Instructions to follow: Reproduce the whole listing that follows, character for character, and drop the images.

Provided data:
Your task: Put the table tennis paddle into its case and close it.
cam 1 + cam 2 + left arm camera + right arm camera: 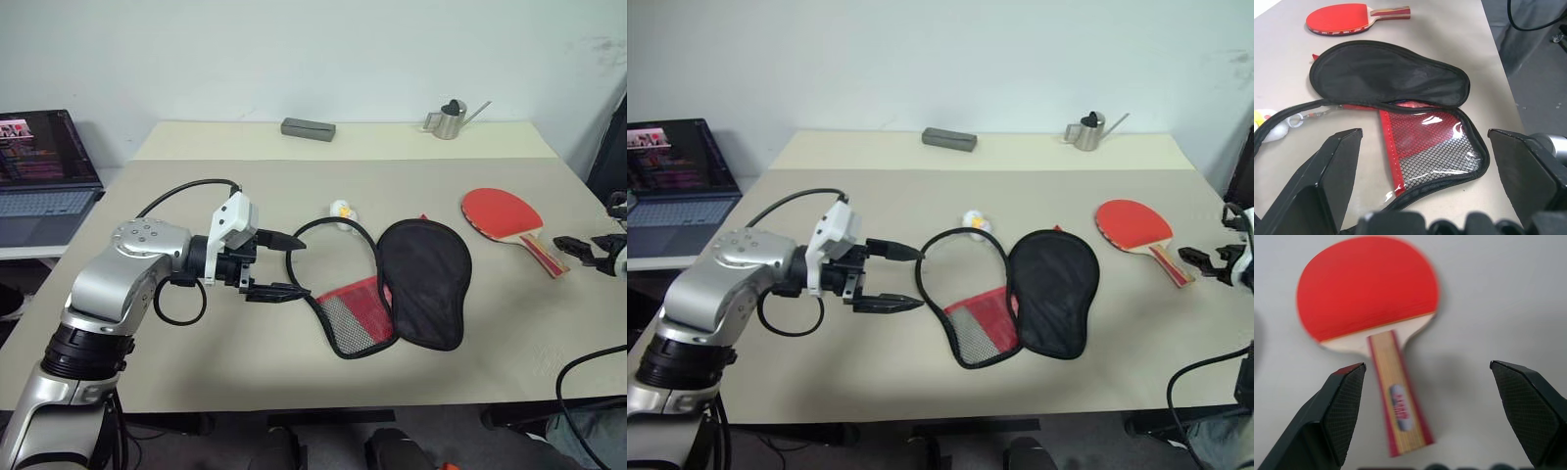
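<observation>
1. Paddle [1367,291] status: lies flat on table [245,392], red face up, well to the right of the case [397,284], handle end toward the right gripper [580,248]. R gripper wide open, nothing held, fingers either side of the handle in the wrist view, not touching.
2. L gripper [281,264] wide open, empty, hovering just beside the case's zipper loop.
3. Case is unzipped, black flap folded over to the right, mesh pocket half exposed; ball charm [342,211] by the zipper.
4. Risks (judgement): handle lies flat, so fingers may scrape table or skid the paddle instead of gripping. Limp flap could fold shut w/o L holding it.
5. Room: paddle is near the table's right edge, so a push could send it off. Open table front and left; block [308,128] and small metal can [449,119] sit far back, no obstruction.
</observation>
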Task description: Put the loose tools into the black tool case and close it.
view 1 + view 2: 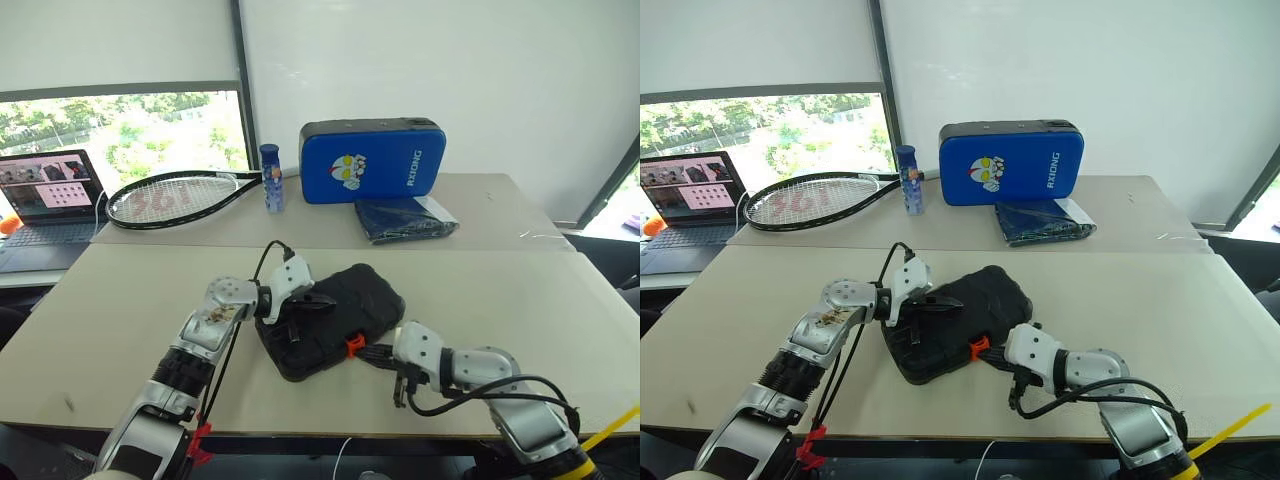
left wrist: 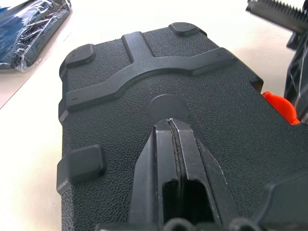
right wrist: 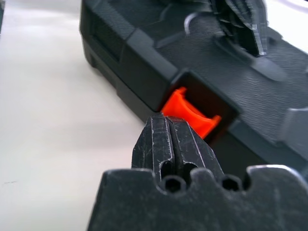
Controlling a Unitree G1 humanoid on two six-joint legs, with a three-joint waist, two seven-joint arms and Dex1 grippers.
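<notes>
Your left hand (image 1: pixel 312 300) is clenched, fingers pressed flat together with nothing between them, and its tips rest on the textured lid of the black tool case (image 1: pixel 345 300), about the middle of the lid near a raised moulded rib. The case lies shut on the near worktop (image 1: pixel 520 300), between your two arms, with no loose tools to be seen around it, so the step in hand looks to be fastening the latch. Keep that left hand bearing straight down on the lid; it serves as your clamp, and if it slides toward an edge the case may tip or skate.

On the near side wall of the case sits the orange latch (image 3: pixel 190 113), standing a little proud of its recess, which suggests it has not snapped home. Your right hand (image 3: pixel 168 130) is likewise clenched on nothing, its closed tips just at the latch's outer edge. Push with the closed tips as a single blunt point, square into the latch face and toward the case body, not upward, which could lift the lid. Press slowly, since the case may slide away across the smooth worktop unless the left hand holds it.
</notes>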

Response area:
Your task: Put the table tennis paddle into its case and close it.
cam 1 + cam 2 + left arm camera + right arm camera: 
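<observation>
1. Paddle [1367,291] status: lies flat on table [245,392], red face up, well to the right of the case [397,284], handle end toward the right gripper [580,248]. R gripper wide open, nothing held, fingers either side of the handle in the wrist view, not touching.
2. L gripper [281,264] wide open, empty, hovering just beside the case's zipper loop.
3. Case is unzipped, black flap folded over to the right, mesh pocket half exposed; ball charm [342,211] by the zipper.
4. Risks (judgement): handle lies flat, so fingers may scrape table or skid the paddle instead of gripping. Limp flap could fold shut w/o L holding it.
5. Room: paddle is near the table's right edge, so a push could send it off. Open table front and left; block [308,128] and small metal can [449,119] sit far back, no obstruction.
</observation>
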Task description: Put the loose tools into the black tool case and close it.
view 1 + view 2: 
left wrist: 
right wrist: 
Controlling a Unitree G1 humanoid on two six-joint legs, with a three-joint waist, two seven-joint arms and Dex1 grippers.
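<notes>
Your left hand (image 1: pixel 312 300) is clenched, fingers pressed flat together with nothing between them, and its tips rest on the textured lid of the black tool case (image 1: pixel 345 300), about the middle of the lid near a raised moulded rib. The case lies shut on the near worktop (image 1: pixel 520 300), between your two arms, with no loose tools to be seen around it, so the step in hand looks to be fastening the latch. Keep that left hand bearing straight down on the lid; it serves as your clamp, and if it slides toward an edge the case may tip or skate.

On the near side wall of the case sits the orange latch (image 3: pixel 190 113), standing a little proud of its recess, which suggests it has not snapped home. Your right hand (image 3: pixel 168 130) is likewise clenched on nothing, its closed tips just at the latch's outer edge. Push with the closed tips as a single blunt point, square into the latch face and toward the case body, not upward, which could lift the lid. Press slowly, since the case may slide away across the smooth worktop unless the left hand holds it.
</notes>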

This answer requires nothing more.